Manual of painting and c.., p.5
Manual of Painting and Calligraphy, page 5
Relationships such as this one are remarkably serene. They work as long as the need to be mutually faithful does not become a burden, and they have already terminated once this tacit agreement has been infringed. Nothing is lost or complicated so long as the game is honest; only bourgeois couples betray each other, only marriage certificates become the cages of frenzied madmen, a wild jungle inhabited by mindless dinosaurs. If Adelina leaves me or I should ask her to go, or we both suddenly look at each other with indifference, one hour of time will settle quietly on another hour of time, and the world will prepare itself for rebirth. And if we should separate here in my flat, I shall be listening for her footsteps descending the echoing staircase, increasingly less distinct, increasingly farther away, and perhaps one of my women neighbors who knows her and thinks our affair is permanent will greet her: “Good evening, see you tomorrow,” and I alone will know, and Adelina, too, that there will be no tomorrow. As for the evening, if we look closely we can see that it is as pleasant as any other. Both of us also aware that we shall say in our turn, “Good evening, see you tomorrow,” when we meet again, with scarcely any sexual attraction unless suddenly aroused by an incautious glance, some fortuitous contact, or a little too much alcohol which has gone to the head. By then everything will be dead, with no resentment on our part. There is no other difference.

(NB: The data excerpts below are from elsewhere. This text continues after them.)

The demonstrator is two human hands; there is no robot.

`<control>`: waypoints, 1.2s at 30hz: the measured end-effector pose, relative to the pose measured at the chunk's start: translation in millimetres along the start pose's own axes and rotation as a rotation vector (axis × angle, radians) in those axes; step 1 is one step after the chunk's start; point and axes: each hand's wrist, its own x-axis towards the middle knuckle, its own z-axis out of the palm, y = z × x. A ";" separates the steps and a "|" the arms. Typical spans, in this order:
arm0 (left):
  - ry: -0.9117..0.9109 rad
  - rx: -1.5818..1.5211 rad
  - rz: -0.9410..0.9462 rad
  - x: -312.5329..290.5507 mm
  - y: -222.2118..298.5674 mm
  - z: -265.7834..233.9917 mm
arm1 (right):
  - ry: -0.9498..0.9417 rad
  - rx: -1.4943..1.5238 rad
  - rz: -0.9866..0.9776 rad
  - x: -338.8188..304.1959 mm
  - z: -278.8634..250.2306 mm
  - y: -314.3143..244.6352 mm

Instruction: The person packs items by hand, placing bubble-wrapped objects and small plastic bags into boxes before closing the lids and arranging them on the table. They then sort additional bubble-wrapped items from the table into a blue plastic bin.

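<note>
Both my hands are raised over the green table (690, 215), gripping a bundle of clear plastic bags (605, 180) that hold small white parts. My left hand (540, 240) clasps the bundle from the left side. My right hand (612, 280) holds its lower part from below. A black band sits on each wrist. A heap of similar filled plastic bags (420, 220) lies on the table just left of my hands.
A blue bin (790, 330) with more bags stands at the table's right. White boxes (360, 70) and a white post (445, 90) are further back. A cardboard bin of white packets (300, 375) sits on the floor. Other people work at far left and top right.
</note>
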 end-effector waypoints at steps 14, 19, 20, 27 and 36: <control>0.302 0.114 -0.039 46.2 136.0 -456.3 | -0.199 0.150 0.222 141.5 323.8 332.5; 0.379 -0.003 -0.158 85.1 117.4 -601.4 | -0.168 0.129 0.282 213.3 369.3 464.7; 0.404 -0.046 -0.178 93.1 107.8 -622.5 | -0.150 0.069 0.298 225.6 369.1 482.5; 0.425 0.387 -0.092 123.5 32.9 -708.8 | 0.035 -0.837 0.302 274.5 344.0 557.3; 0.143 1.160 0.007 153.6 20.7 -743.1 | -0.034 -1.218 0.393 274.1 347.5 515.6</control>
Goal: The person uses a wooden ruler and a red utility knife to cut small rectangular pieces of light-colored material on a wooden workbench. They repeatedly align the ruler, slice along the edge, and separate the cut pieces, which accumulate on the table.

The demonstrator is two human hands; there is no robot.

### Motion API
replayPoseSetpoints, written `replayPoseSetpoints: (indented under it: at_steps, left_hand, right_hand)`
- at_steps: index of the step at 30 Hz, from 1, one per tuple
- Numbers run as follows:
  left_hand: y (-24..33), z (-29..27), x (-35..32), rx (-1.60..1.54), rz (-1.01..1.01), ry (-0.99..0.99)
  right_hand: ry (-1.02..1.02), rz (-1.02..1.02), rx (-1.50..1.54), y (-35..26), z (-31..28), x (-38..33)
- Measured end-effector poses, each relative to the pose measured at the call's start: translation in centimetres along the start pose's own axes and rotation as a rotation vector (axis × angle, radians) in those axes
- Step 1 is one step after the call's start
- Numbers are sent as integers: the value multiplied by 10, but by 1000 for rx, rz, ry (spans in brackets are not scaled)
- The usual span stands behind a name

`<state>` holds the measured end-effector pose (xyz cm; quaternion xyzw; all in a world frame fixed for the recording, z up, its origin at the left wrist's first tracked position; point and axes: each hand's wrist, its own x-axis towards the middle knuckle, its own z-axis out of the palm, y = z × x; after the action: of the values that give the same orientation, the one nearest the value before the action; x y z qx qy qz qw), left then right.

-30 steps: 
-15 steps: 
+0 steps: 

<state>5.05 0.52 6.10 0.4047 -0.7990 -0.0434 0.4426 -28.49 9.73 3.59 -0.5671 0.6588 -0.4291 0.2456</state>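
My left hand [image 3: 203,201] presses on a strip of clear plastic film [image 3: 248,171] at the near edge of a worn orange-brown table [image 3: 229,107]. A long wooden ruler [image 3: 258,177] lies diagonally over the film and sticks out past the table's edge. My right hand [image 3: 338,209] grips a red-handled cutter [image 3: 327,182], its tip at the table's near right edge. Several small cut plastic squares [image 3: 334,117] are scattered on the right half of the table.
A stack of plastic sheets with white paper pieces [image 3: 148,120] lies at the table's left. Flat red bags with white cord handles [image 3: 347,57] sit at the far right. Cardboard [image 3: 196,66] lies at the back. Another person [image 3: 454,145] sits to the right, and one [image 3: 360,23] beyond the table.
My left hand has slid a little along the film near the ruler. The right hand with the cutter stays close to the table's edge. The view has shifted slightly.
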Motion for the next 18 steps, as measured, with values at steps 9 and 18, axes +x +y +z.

Adelina is eighteen years younger than me. She has a good body, an exquisite belly inside and out, a wonderful fornicating machine, and she has the kind of intelligence I admire. She’s not very bright, my friends remark, but then she is no fool either. She manages or owns a boutique (I have never really found out which) and earns a good living. She does not live at my expense, I am glad to say. She seems to be satisfied with our arrangement, somewhat independent and detached, but always willing to go out with me, and I suspect she would not be averse to a closer relationship. I use my work as an excuse, and she has the decency to consider it a profession like any other, for she knows enough about the arts to make the distinction. Thanks to her good taste and common sense and to the esteem in which she obviously holds me, we can discuss painting without referring to my work, as naturally as we might discuss astronautics without my being Laika or her being von Braun or vice versa. Yet I find this silence somewhat annoying: nothing I do matters to her, neither my pictures, which she does not like, nor my money, which she does not need. To be frank, the only place where we can honestly meet is in bed: there I am not a painter nor she the owner of a boutique; as for intelligence, that of the sexual organs suffices and they know what they are doing.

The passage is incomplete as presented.